With more uptime on Titan, jobs are interrupted less. This allows more jobs to get through the queue and run to completion.

Team effort produces stable outcome

The Oak Ridge Leadership Computing Facility’s (OLCF’s) Titan supercomputer has overcome a challenging launch and is now showing impressive stability.

“The machine is running very well,” said Don Maxwell, task lead in the OLCF’s HPC Operations Group. “Node failures are on par with what we’d expect. Things are going very well. We’ve only experienced one unscheduled outage in over five months and no unscheduled outages in 2014.”

Chris Fuson, of the User Assistance and Outreach Group, said his communication with users confirms this stability. “That just shows the maturity of the machine.” According to Fuson, jobs are interrupted less. “There is more uptime,” he said, “so more jobs can get through the queue and run to completion.”

“We don’t necessarily advertise that we are up more than normal,” he added. “The direct result of increased stability is that the users have an improved experience.”

After Titan was delivered, two rounds of rolling repairs were untaken. The second was completed on December 17. For that phase, about 20 percent of the machine was taken off-line at a time. Since repairs were completed, the machine has been very stable and heavily utilized.

The fact these challenges presented themselves is not unexpected, said OLCF Project Director Buddy Bland. “As we’ve seen many times with very large, first-of-a-kind systems, you’re likely to find abnormalities and manufacturing defects that might never be found anywhere else, just because there are so many different parts from so many different places.”

With this in mind, Maxwell said, an integrated team effort helped achieve Titan’s stability.

Maxwell leads a team of four Cray employees and three ORNL staffers who keep Titan functioning. Their work includes planning scheduled downtimes for software upgrades, troubleshooting system problems, and doing 24-7 duty to keep the machine running, with each team member taking a turn being on call. The beauty of this system, Maxwell said, is that every member of the team has a hand in Titan’s successful operation.

And since December 17, he noted, this hasn’t included anything unscheduled or unanticipated other than the aforementioned outage.
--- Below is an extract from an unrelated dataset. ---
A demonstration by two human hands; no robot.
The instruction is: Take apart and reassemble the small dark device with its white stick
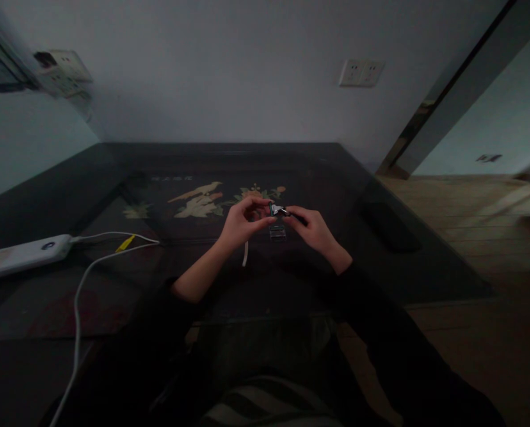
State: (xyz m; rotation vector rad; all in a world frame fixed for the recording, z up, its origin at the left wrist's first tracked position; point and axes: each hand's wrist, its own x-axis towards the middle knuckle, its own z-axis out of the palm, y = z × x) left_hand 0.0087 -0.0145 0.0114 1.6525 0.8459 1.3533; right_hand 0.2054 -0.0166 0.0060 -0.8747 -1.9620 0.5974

As Fuson said, that translates into an improved experience for Titan users. Fewer unscheduled outages and node failures reduce job interruptions, allowing jobs to run to completion with fewer restarts.

This increased stability has laid the foundation for higher than normal availability and utilization. Since January 1, 2014, OLCF users have completed 110,587 jobs on Titan and have used 1,611,330,832 core hours. The 2014 INCITE projects are off to a fast start and have collectively used a higher percentage of their allocation than ever before at this point in the allocation cycle.  In addition, capability usage is at 62 per cent for the year, which means 62 per cent of the time utilized on Titan thus far this year across all allocation programs has come from jobs using more than 20 per cent of the resource.